◆ To do
All of the data below is to be copied exactly.

◆ Data segment
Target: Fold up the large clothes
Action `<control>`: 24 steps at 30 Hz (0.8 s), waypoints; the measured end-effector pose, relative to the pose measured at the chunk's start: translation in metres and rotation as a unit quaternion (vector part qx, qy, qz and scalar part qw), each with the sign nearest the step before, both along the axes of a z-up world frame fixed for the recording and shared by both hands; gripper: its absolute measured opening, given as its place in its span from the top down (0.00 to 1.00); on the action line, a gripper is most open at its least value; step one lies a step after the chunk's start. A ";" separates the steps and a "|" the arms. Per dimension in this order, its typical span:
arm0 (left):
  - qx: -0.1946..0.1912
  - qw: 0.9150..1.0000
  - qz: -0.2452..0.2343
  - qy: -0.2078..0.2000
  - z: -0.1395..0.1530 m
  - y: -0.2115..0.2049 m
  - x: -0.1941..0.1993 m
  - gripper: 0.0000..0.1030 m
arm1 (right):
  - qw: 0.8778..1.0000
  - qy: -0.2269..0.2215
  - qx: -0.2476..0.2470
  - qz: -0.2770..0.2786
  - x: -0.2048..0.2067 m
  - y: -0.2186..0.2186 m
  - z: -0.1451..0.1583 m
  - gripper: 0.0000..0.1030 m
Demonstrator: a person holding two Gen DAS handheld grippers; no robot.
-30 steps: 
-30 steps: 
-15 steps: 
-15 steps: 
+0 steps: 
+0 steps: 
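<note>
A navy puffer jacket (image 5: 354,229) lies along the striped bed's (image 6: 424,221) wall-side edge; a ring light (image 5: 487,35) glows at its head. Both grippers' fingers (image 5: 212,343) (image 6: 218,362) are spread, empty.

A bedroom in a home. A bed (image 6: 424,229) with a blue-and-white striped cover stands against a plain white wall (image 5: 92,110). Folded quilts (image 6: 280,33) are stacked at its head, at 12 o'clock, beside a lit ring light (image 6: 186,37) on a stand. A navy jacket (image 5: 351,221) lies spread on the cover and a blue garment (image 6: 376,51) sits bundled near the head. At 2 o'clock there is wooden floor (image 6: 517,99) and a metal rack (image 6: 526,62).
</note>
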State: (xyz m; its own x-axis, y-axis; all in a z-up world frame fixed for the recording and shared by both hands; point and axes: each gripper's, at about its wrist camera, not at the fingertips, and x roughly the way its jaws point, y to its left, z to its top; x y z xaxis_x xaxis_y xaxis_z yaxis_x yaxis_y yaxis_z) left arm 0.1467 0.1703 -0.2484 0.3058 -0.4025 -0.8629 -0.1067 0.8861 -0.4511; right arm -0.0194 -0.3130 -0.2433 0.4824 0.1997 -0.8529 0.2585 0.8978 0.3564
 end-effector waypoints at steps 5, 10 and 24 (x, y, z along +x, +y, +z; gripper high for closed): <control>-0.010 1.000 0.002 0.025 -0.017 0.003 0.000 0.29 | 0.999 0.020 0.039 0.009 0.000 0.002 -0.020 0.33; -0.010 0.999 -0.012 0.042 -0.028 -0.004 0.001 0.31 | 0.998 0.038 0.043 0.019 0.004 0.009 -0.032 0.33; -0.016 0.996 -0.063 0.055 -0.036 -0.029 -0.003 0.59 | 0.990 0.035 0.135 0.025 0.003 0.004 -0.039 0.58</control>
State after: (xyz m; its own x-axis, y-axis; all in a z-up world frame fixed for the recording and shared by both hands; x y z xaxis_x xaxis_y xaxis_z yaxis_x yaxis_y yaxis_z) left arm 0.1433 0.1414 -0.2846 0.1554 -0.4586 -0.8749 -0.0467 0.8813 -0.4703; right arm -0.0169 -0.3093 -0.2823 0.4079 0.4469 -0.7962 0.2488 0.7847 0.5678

◆ Response to the exercise
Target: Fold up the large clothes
Action `<control>`: 24 steps at 30 Hz (0.8 s), waypoints; the measured end-effector pose, relative to the pose measured at the chunk's start: translation in metres and rotation as a unit quaternion (vector part qx, qy, qz and scalar part qw), each with the sign nearest the step before, both along the axes of a z-up world frame fixed for the recording and shared by both hands; gripper: its absolute measured opening, given as its place in its span from the top down (0.00 to 1.00); on the action line, a gripper is most open at its least value; step one lies a step after the chunk's start. A ";" separates the steps and a "|" the arms. Per dimension in this order, its typical span:
arm0 (left):
  - qx: -0.1946..0.1912
  - qw: 0.9150..1.0000
  - qz: -0.2452..0.2343
  - qy: -0.2078..0.2000
  - z: -0.1395..0.1530 m
  - y: -0.2115..0.2049 m
  - x: -0.1941..0.1993 m
  - gripper: 0.0000..0.1030 m
arm1 (right):
  - qw: 0.8778..1.0000
  - qy: -0.2269..0.2215
  - qx: -0.2476..0.2470
  - qz: -0.2770..0.2786
  - x: -0.2048..0.2067 m
  - y: -0.2186..0.2186 m
  - z: -0.1451..0.1583 m
  - gripper: 0.0000..0.1030 m
Demonstrator: a person holding two Gen DAS handheld grippers; no robot.
-30 steps: 
-30 steps: 
-15 steps: 
-15 steps: 
+0 steps: 
+0 steps: 
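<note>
A navy puffer jacket (image 5: 354,229) lies along the striped bed's (image 6: 424,221) wall-side edge; a ring light (image 5: 487,35) glows at its head. Both grippers' fingers (image 5: 212,343) (image 6: 218,362) are spread, empty.

A bedroom in a home. A bed (image 6: 424,229) with a blue-and-white striped cover stands against a plain white wall (image 5: 92,110). Folded quilts (image 6: 280,33) are stacked at its head, at 12 o'clock, beside a lit ring light (image 6: 186,37) on a stand. A navy jacket (image 5: 351,221) lies spread on the cover and a blue garment (image 6: 376,51) sits bundled near the head. At 2 o'clock there is wooden floor (image 6: 517,99) and a metal rack (image 6: 526,62).
</note>
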State: (xyz m; its own x-axis, y-axis; all in a z-up world frame fixed for the recording and shared by both hands; point and axes: each gripper's, at about its wrist camera, not at the fingertips, and x roughly the way its jaws point, y to its left, z to its top; x y z xaxis_x xaxis_y xaxis_z yaxis_x yaxis_y yaxis_z) left arm 0.1467 0.1703 -0.2484 0.3058 -0.4025 -0.8629 -0.1067 0.8861 -0.4511; right arm -0.0194 -0.3130 -0.2433 0.4824 0.1997 -0.8529 0.2585 0.8978 0.3564
 end-effector waypoints at steps 5, 10 and 24 (x, y, z along +x, +y, +z; gripper high for closed): <control>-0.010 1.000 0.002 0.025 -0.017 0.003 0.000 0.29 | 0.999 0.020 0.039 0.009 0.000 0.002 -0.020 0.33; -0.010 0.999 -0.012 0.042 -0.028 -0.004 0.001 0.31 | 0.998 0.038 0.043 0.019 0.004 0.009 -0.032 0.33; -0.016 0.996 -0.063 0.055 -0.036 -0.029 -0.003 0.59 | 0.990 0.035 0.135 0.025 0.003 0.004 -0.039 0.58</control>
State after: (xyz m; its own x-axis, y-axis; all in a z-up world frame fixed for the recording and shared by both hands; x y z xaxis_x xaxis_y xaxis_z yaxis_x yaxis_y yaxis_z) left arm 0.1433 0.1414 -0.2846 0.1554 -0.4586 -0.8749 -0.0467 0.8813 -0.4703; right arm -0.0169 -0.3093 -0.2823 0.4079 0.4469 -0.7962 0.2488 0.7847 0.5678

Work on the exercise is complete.